Any mental illness, whether it’s depression and anxiety, obsessive compulsive disorder, an eating disorder, bipolar, schizophrenia, any personality disorder etc, it does not have to define you or become the person you are. Sure you might have it take over your life, but you still live there inside. You’re still a human being. You still have feelings. You still deserve the best. You have every chance to start again. It might operate within you, but you do not operate within your illness. It does not have to win every battle nor does it have to dominate you anymore.
It can be scary to step back out there into the unknown without it screaming so loudly or ruling your every move.
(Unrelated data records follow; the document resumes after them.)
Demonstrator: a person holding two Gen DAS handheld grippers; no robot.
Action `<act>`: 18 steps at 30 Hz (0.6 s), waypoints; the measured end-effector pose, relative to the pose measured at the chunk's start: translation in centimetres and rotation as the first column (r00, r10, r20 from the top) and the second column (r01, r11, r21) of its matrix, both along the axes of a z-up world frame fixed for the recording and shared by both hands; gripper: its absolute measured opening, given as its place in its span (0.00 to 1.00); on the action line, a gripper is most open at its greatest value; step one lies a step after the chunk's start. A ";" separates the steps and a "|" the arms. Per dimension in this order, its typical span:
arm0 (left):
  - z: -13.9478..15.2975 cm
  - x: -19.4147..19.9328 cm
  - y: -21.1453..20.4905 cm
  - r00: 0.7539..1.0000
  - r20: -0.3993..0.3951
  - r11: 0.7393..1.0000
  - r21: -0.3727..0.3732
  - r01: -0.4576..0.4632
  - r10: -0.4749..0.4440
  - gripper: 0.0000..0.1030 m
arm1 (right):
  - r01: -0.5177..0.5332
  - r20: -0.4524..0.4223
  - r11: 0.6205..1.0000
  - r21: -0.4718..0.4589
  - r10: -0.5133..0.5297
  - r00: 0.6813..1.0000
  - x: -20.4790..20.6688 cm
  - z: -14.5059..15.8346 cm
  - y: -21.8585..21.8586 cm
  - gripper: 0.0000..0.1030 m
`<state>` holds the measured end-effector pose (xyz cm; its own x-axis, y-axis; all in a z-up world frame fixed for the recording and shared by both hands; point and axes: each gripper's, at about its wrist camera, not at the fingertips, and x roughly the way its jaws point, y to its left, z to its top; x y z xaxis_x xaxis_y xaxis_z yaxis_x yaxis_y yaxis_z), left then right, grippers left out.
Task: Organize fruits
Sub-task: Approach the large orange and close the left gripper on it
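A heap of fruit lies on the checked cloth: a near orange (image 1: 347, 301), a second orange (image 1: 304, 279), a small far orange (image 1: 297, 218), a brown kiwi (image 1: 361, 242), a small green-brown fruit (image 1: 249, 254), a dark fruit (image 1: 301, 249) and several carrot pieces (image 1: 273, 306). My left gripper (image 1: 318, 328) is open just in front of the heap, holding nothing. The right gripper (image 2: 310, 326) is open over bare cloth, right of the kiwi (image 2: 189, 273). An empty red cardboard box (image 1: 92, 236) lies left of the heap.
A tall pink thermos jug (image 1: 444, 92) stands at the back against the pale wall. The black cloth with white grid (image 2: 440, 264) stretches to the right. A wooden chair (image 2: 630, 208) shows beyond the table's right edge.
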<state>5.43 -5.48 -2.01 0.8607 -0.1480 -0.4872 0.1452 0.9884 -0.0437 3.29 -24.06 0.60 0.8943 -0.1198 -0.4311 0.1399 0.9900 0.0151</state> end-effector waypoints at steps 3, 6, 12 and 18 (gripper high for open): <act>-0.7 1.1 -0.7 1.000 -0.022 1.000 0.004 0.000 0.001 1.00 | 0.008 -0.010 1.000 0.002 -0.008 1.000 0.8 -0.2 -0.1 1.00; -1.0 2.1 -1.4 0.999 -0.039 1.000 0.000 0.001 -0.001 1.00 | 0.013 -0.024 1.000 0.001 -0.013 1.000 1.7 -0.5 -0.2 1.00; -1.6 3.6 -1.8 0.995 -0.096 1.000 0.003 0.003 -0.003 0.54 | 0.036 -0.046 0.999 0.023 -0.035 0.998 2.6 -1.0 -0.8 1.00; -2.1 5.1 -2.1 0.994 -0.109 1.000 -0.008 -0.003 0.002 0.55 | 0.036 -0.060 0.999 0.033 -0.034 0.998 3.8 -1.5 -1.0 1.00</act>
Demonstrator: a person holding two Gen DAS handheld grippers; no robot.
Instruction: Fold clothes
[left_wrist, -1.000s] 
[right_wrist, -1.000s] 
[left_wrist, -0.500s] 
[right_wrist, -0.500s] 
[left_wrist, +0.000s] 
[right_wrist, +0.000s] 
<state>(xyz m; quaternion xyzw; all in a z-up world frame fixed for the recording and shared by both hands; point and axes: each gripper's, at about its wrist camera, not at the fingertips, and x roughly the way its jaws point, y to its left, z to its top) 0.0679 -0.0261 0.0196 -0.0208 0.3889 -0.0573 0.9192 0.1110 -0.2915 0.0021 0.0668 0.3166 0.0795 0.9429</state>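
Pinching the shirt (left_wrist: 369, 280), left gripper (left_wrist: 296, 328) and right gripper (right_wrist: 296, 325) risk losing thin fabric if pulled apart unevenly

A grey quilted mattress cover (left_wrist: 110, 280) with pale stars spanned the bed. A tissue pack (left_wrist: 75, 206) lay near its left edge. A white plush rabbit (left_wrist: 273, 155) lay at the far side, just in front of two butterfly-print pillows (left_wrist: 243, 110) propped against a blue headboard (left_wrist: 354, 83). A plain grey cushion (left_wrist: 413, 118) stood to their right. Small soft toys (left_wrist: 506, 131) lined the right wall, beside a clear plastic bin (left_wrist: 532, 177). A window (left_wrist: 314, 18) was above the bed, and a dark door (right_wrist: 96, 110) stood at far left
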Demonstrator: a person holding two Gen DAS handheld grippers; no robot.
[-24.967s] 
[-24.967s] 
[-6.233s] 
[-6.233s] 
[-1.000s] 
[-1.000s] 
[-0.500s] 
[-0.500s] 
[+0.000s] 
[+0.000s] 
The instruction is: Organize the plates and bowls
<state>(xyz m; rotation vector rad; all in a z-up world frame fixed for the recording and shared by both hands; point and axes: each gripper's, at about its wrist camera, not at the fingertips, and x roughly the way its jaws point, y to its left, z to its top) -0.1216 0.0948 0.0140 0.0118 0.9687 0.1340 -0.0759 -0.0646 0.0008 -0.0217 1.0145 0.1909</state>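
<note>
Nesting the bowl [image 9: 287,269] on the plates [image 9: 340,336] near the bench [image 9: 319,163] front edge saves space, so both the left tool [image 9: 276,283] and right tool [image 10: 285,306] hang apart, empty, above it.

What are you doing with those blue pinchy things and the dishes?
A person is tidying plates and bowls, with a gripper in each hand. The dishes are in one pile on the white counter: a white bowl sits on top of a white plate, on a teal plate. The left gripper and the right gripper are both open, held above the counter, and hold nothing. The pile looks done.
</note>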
It can feel unfamiliar and different, something you’re not used to and it can be confusing. It can almost make you not want to be without it because it’s almost become like a comfort. But it doesn’t have to work so closely with you. It can be there. Just not in the same way. You can use it to move forward by accepting it, learning and letting go.
It will feel like you’ve lost something. But the biggest gain will be that you will find yourself again.
You will find out who you are without your mental illness. You will be able to step out that front door, breathe in the fresh air and put your feet firmly back on the ground. You will be able to turn to that person next to you, shining a bright genuine smile and feel the warmth hit your heart. You will be able to stand back up with courage and confidence, heading towards your new path of rebuilding your life and self. You will be able to achieve everything you want to and come out of this ten times stronger than what you were when you went into the storm.
So when you’re ready, work towards that recovery and walk towards finding yourself again without your mental illness shouting so loudly in the background. You will get better. I know it. I believe it. I am proof of it, and so are you. You are living proof it will get better.
Your illness does not have to be the biggest part of you. Your love, wisdom and strength will shine a lot brighter than it ever will.
Have you ever experienced this feeling?
What would you advice be to someone who feels this way?